Strona:Juliusz Kaden-Bandrowski - Życie Chopina.pdf/12

Z Wikiźródeł, wolnej biblioteki
Ta strona została uwierzytelniona.
CZYM BYŁ CHOPIN

Od czasu, gdy się objawił, słuchamy w zadziwieniu, w olśnieniu, słuchamy ze łzami w oczach, my ojcowie, dziadowie nasi, my Polacy i wszyscy inni na wszystkich ziemiach i wyspach tego świata.
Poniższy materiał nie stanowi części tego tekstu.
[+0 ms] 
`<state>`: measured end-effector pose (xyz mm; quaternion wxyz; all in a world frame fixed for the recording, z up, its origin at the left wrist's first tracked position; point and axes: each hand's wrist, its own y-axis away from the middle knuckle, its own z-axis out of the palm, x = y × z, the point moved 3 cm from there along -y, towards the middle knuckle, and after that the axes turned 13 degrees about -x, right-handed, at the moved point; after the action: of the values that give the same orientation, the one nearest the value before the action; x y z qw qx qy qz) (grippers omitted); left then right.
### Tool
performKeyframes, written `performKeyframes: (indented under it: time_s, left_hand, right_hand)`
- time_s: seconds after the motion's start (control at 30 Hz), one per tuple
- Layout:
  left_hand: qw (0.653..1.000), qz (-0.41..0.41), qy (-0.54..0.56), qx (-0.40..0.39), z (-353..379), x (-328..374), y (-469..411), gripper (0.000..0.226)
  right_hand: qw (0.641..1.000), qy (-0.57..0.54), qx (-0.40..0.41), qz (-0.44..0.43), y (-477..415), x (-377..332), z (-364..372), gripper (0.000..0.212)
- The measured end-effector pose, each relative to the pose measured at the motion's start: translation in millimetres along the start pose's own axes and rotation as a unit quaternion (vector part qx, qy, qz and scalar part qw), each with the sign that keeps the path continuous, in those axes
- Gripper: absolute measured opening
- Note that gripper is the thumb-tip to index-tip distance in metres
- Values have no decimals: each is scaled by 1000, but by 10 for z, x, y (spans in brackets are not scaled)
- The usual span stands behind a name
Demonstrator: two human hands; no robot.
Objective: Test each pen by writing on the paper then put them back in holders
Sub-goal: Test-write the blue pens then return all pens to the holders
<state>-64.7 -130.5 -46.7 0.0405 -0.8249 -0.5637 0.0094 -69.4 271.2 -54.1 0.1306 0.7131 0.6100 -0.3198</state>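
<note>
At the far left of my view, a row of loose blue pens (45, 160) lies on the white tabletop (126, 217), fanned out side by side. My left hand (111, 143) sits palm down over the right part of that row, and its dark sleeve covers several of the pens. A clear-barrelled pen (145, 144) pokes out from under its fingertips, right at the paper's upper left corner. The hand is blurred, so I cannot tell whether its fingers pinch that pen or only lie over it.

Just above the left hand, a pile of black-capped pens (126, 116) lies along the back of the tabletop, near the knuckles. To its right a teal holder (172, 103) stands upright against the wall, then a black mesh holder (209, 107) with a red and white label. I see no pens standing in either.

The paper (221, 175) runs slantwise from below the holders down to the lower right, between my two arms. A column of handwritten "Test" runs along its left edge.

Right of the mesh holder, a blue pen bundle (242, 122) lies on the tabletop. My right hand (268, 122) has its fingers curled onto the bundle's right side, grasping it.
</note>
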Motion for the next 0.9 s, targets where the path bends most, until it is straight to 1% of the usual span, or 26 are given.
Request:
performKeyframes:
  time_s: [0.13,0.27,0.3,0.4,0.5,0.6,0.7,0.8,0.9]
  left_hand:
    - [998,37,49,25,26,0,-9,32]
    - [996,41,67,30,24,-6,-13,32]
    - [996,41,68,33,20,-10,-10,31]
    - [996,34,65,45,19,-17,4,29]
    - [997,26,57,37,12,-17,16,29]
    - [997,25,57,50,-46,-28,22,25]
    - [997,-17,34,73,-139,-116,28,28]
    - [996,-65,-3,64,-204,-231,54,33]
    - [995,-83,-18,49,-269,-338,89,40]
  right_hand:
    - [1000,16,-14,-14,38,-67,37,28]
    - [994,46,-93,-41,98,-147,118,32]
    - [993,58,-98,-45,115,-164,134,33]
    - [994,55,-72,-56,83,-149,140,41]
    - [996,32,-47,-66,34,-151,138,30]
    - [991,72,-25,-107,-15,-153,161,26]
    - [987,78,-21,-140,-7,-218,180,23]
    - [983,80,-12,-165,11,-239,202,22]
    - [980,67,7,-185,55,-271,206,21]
A już dla nas, Polaków, łaska to szczególniejsza i niepomierne szczęście, bo gdzie jesteśmy, choćby najdalej od ojczyzny, gdy tylko ton czarowny tego mistrza zabrzmi, śmieją się do nas ludzie z wdzięcznością, jakbyśmy się i my, ziomkowie Fryderyka, jeszcze w lat prawie sto po jego odejściu, do geniusza jego naszą współpracą przyczyniali.
Jakże mówić o cudzie, którego ze łzami w oczach słuchamy, który nas głębią swą kołysze aż do samego dna pamięci narodowej i ludzkiej, i jeszcze innej, głębszej, niespodziewanej! Niespodziewanej, nieoczekiwanej, albowiem w zaświatowym śmiechu i żalu jakowymś wieczystym, i w biegu, i w porywie szalonym, i w tym spokoju nieśmiertelnym, które Chopin w nas wznieca, odkrywamy zasoby, głębiny uczucia, które się rozświetlają, gdy on grać poczyna, a które nikną, gdy on grać zaprzestanie: on jeden, tajemniczy odkrywca pamięci niepojętej, czulszej od wszystkich innych, pamięci, dla której braknie słów.